Each line in the material below, starting at the one with "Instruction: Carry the" and ending at the one with "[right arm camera", is to be reproduced exactly; no picture is to be copied.
[Recorded data — start]
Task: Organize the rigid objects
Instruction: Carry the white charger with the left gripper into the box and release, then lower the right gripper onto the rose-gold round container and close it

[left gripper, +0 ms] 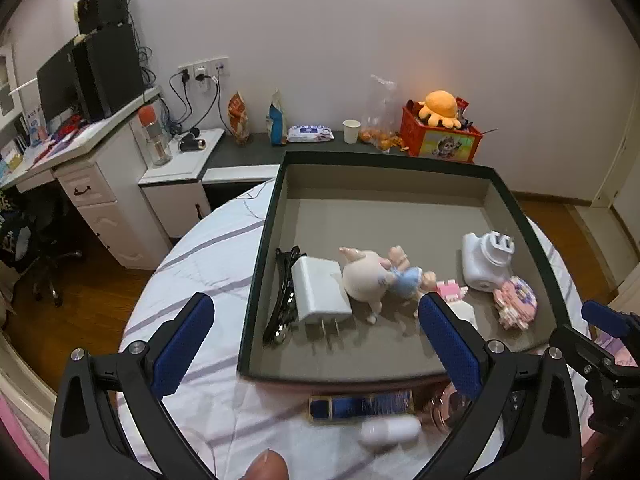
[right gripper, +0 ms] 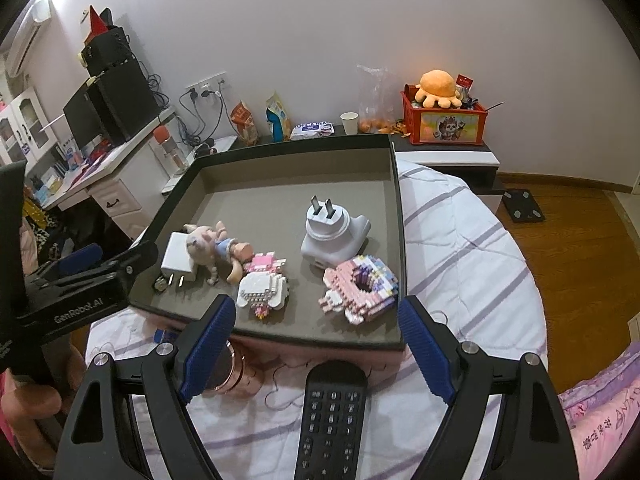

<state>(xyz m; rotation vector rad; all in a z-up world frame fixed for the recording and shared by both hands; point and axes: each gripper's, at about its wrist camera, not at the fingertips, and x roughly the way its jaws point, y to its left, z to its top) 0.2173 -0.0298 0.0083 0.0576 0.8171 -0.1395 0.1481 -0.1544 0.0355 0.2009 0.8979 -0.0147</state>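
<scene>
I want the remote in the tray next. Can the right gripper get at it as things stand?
Probably yes: the remote lies on the bedspread just ahead of the open, empty right gripper, nothing between them.

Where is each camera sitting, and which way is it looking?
Left wrist view: sits on the left gripper, looking down over its open blue fingers at the tray; a fingertip shows below.
Right wrist view: sits on the right gripper, open above the remote, facing the tray; a hand shows at left.
Both share the tray, the white charger, the pig toy and the red box.
</scene>
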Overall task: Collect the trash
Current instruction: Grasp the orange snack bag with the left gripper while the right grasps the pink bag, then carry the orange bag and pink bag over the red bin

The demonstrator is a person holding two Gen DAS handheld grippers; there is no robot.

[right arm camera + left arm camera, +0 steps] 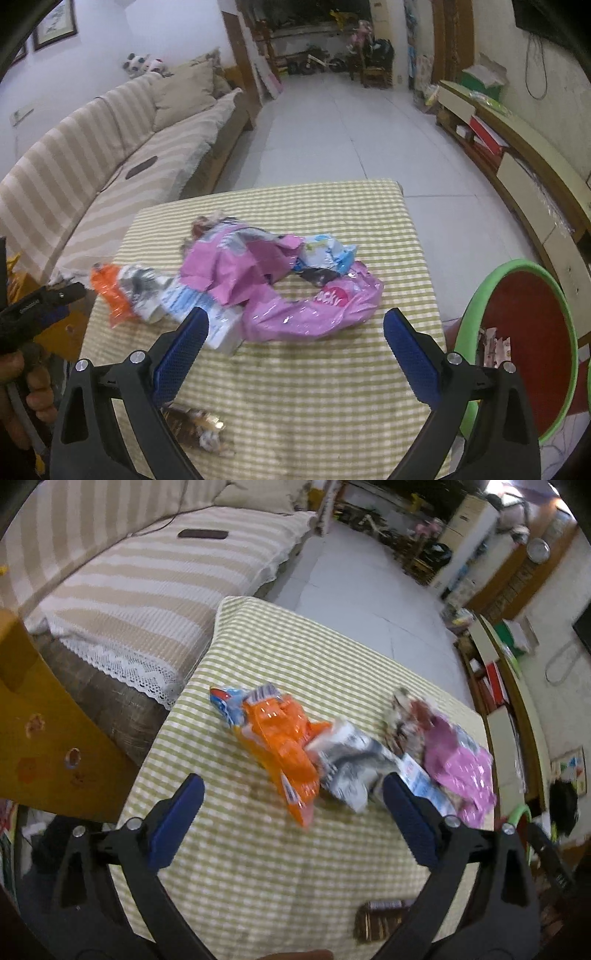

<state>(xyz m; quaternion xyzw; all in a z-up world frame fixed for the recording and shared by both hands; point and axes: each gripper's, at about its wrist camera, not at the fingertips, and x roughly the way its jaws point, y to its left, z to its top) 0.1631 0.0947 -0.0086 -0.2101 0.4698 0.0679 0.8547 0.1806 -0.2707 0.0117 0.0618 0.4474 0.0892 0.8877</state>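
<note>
On the green-and-white checked tablecloth (314, 398), a crumpled pink plastic snack bag (295, 314) lies mid-cloth, an orange foil wrapper (280, 746) beside it toward the sofa side. Both the right gripper (295, 343) and the left gripper (293, 805) hover spread wide, holding nothing. The right would best pinch a raised pink fold, then carry it past the cloth's right edge into the green-rimmed red bin (532, 325).

place: home living room
seating: striped-cover sofa (110, 155) ahead-left, cushions
surface: checked-cloth table (303, 387) under tool
right side: low TV cabinet (524, 173)
floor: white tiles (332, 133)
</note>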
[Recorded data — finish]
--- Exercise result ---
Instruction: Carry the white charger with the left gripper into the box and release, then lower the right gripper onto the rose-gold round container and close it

[left gripper, +0 ms] 
[right gripper, +0 ms] 

<state>(xyz m; rotation vector rad; all in a z-up world frame fixed for the recording and shared by both hands; point and axes: each gripper's, at about its wrist camera, not at the fingertips, and x roughly the way its jaws point, y to its left, z to its top) 0.2173 -0.0298 0.0083 0.0576 0.8171 -0.1395 0.1481 -0.1544 0.0355 0.2009 0.8979 -0.0147</state>
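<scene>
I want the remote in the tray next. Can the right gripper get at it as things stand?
Probably yes: the remote lies on the bedspread just ahead of the open, empty right gripper, nothing between them.

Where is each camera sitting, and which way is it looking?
Left wrist view: sits on the left gripper, looking down over its open blue fingers at the tray; a fingertip shows below.
Right wrist view: sits on the right gripper, open above the remote, facing the tray; a hand shows at left.
Both share the tray, the white charger, the pig toy and the red box.
</scene>
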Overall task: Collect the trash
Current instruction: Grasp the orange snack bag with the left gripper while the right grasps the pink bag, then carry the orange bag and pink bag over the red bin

The demonstrator is a person holding two Gen DAS handheld grippers; there is no robot.

[right arm camera + left arm camera, +0 steps] 

No further output is given for this exercise.